Statistically, the University does not appear to be lagging. The U's spending on science and engineering research has ranked it among the top 10 universities in recent years. The U typically generates 30 to 50 patents a year, more than the University of Texas at Austin, and a few years ago reported more than Stanford. The same year, only five of the top research institutions had more start-up companies.

And the criticism is far from unanimous. Brian Jackson is CEO of Actipep Biotechnology, a start up company trying to build a business on the strength of a university discovery that may help fight cancer. Jackson says moving technology out of the U did not bear out the complaints he'd heard that it was like pulling teeth.
Jackson: I found it to be a very straightforward process. I was very pleased. I found them very easy to work with. I thought they represented the university's interests very professionally, and I thought we were able to strike a very fair deal that works for both the university and the company.
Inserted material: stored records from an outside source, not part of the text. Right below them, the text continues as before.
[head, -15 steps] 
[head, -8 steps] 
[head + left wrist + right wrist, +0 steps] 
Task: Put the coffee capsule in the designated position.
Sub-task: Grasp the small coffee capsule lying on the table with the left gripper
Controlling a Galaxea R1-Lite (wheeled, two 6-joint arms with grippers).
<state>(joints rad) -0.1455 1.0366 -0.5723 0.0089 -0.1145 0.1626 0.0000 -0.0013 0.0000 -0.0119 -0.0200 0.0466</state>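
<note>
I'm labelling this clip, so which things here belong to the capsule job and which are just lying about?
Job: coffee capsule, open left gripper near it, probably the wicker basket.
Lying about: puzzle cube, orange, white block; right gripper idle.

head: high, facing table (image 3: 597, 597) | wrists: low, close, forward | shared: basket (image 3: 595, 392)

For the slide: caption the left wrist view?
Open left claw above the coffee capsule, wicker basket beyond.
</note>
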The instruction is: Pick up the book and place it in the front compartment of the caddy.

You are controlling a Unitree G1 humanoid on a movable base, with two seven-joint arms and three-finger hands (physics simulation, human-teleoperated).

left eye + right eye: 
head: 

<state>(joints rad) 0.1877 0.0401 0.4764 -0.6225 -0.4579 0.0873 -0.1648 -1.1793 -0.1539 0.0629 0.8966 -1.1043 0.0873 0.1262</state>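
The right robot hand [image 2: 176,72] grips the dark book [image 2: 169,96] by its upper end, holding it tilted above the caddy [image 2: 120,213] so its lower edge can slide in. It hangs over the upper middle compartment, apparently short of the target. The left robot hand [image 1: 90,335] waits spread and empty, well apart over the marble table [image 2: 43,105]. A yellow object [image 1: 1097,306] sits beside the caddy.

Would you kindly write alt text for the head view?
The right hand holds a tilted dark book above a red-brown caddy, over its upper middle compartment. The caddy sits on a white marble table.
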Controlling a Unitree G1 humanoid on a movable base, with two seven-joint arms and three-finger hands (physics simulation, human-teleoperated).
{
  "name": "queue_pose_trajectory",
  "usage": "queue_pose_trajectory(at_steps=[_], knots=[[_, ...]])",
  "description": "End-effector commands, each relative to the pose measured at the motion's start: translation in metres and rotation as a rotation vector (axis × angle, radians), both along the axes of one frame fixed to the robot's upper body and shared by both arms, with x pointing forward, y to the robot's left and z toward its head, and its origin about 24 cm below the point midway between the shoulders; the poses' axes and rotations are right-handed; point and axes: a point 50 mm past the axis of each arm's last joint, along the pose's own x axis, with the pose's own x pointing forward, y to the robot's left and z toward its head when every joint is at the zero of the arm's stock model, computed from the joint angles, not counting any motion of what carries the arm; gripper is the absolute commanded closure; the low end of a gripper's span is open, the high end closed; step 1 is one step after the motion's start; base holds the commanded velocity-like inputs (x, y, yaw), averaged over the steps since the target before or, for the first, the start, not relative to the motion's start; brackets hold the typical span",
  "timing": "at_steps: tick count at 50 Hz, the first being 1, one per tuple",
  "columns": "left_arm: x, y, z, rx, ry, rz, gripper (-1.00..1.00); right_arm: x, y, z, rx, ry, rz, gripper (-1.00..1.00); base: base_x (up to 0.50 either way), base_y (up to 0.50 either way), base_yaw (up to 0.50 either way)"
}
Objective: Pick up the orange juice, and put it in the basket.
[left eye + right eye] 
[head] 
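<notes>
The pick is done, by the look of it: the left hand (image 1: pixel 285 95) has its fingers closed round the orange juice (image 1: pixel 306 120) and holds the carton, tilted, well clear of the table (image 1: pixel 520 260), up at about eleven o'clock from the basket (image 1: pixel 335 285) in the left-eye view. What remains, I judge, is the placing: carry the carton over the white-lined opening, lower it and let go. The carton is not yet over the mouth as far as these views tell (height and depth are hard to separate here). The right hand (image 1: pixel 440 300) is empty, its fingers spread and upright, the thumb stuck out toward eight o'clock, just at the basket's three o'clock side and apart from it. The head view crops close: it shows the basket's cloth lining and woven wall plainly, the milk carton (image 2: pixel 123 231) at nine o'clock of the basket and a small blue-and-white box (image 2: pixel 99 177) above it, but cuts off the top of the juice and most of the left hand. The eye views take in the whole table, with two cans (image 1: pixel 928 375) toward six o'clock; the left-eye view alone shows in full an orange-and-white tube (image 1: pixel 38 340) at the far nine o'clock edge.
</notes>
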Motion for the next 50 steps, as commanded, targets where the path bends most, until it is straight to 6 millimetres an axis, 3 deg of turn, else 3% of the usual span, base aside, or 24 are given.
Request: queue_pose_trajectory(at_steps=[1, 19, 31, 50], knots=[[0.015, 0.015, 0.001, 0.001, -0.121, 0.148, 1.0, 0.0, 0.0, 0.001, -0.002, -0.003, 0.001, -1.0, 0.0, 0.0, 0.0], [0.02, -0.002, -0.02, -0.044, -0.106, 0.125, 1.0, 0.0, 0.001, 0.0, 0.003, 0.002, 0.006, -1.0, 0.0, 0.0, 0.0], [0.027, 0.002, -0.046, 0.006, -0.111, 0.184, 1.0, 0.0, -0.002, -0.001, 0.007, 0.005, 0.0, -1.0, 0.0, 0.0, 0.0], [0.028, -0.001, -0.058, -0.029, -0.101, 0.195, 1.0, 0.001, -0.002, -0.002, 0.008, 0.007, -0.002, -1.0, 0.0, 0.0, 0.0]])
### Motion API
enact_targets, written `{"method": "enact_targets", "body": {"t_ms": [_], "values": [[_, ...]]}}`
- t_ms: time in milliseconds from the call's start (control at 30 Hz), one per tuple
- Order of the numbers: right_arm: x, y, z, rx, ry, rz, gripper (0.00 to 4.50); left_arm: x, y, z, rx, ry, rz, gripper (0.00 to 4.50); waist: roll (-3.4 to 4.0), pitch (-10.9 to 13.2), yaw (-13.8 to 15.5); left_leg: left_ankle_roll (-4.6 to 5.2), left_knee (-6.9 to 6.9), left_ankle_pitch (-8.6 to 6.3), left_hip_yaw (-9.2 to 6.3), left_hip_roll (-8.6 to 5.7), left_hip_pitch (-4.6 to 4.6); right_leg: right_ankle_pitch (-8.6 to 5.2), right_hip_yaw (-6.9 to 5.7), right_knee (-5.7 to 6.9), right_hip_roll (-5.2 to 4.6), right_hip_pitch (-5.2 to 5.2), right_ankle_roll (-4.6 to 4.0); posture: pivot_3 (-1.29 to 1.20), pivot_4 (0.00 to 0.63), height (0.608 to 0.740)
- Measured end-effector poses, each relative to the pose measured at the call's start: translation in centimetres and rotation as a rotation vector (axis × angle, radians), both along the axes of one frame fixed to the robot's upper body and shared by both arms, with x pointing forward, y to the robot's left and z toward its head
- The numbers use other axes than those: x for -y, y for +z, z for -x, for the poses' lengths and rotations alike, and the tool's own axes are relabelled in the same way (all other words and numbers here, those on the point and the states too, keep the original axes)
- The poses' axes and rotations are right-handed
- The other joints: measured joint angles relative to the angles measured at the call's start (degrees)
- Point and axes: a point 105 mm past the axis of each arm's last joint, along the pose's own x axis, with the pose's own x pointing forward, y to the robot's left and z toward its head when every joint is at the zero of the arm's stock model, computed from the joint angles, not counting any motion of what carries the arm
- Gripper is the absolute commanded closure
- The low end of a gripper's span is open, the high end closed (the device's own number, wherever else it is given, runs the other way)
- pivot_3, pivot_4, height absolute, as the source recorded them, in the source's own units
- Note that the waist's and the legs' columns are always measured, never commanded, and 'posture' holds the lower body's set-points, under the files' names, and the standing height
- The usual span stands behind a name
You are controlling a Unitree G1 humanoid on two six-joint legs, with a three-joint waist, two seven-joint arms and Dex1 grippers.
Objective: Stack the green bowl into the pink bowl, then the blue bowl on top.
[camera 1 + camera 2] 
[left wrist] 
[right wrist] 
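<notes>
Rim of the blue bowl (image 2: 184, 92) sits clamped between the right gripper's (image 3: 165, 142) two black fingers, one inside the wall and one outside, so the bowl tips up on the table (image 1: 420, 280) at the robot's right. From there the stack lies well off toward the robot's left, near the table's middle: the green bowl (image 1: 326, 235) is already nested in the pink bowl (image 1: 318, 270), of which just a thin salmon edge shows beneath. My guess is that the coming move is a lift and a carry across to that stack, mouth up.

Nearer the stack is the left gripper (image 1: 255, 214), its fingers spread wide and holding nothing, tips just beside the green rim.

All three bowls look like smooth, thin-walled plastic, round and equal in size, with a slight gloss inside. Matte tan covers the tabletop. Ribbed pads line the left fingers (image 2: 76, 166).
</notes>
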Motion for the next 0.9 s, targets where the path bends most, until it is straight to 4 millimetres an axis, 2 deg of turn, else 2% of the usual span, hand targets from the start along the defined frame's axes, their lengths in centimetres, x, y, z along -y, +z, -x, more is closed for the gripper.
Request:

So what grade does the university deserve for promoting technology transfer? Art Kydd, gives the U a B-, up from a C+. Kydd is a long-time venture capitalist, and U of M alum whose reports for the Minnesota High Tech Association cheer the U's past successes, but urge it to do more.
Kydd: I think change are happening, slowly, and you're going to see a lot of improvement. You can't rate it an A or A+ because it's not there yet. You've got to see more things happening.
But university president Mark Yudof says academia and business are grounded in two very different cultures and have very different purposes. Universities he says generally produce ideas, not products.
Yudof: So, what I'd ask is, I guess the phrase is, to cut me some slack, and sort of watch us, but it's still not easy, the relationship will never be simple.
But the relationship is also key if Yudof is to succeed. As university vice president for research Christine Maziar says, technology transfer relies on the interaction of people more than anything else.